The water footprint of irrigation-supplemented cotton and mung-bean crops in Northern Ethiopia

Heliyon. 2021 Apr 22;7(4):e06822. doi: 10.1016/j.heliyon.2021.e06822. eCollection 2021 Apr.


Global freshwater resources are getting scarcer and scarcer due to the ever-increasing population, climate change, and other human activities. Hence, assessing the consumption of freshwater by different consumers is a key to efficiently utilize the resource. In this study, the Water Footprint Assessment (WFA) tool was used to determine the water footprint (WF) of Center Pivot (CP) irrigated cotton and mung-bean production using two approaches, namely, CROPWAT and field-data based methods. Based on the CROPWAT-based estimates, the average total WF of cotton was found to be 2745 m3/ton. Out of this, the green and blue WF contributed to an average of 35% and 65 %, respectively.

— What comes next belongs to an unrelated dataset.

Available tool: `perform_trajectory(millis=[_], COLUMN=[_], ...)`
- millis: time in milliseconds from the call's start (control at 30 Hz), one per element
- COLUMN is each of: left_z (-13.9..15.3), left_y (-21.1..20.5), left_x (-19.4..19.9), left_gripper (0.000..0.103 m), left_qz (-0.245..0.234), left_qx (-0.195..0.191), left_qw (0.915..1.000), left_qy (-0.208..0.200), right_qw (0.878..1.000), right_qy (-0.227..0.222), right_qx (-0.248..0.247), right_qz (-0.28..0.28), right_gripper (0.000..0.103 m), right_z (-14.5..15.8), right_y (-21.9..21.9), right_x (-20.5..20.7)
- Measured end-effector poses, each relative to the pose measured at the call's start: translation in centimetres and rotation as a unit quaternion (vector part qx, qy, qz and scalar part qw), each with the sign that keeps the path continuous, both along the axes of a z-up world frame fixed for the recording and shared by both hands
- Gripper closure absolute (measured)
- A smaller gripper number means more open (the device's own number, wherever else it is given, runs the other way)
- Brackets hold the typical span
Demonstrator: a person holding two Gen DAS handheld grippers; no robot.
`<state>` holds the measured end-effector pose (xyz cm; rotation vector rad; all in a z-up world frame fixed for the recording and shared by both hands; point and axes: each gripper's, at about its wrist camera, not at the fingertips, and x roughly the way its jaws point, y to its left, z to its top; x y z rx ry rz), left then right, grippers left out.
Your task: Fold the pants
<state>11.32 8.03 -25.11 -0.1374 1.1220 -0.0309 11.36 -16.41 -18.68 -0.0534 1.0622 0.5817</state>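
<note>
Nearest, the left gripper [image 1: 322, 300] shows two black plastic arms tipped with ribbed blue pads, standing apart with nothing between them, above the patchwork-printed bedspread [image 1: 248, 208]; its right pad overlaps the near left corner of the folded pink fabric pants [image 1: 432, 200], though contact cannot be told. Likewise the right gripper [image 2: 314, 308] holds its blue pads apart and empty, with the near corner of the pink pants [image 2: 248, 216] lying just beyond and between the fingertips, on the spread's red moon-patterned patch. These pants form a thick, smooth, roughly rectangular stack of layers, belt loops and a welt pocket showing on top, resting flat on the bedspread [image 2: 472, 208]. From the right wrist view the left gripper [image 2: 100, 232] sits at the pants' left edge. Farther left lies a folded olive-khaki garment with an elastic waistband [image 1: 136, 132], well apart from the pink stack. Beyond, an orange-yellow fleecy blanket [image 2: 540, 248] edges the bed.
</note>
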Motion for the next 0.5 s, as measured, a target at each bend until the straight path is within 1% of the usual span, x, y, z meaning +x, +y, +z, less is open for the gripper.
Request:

For mung-bean, the total WF was 6561m3/ton, of which blue WF covered around 93 %. Comparison of the blue WF from CROPWAT and field-data based estimates showed a good agreement (nRMSE = 4.5 %, nMBE = 10.7 % and relative error/RE/ranging from 0.8 to 17% for cotton and 12.6% for mung-bean) and no significant difference (p = 0.456) was obtained between the two estimates. The effect of planting date on the WF estimation also showed a small variation of 0.7%-6.6 % for cotton and up to 12% for mung-bean. However, major reductions were obtained on the blue WF of cotton and mung-bean as a result of changing planting dates by about two months prior to the baseline planting dates. In this study, it is concluded that WF assessment could be satisfactorily estimated using CROPWAT model if supported with field obtained information such as soil, crop, and weather data. Another finding of the present study was that, changing planting dates close to the major rainy months could substantially contribute to reducing the blue WF in similar climates.

Keywords: CROPWAT; Center-pivot systems; Cotton; Ethiopia; Mung-bean; Water footprint.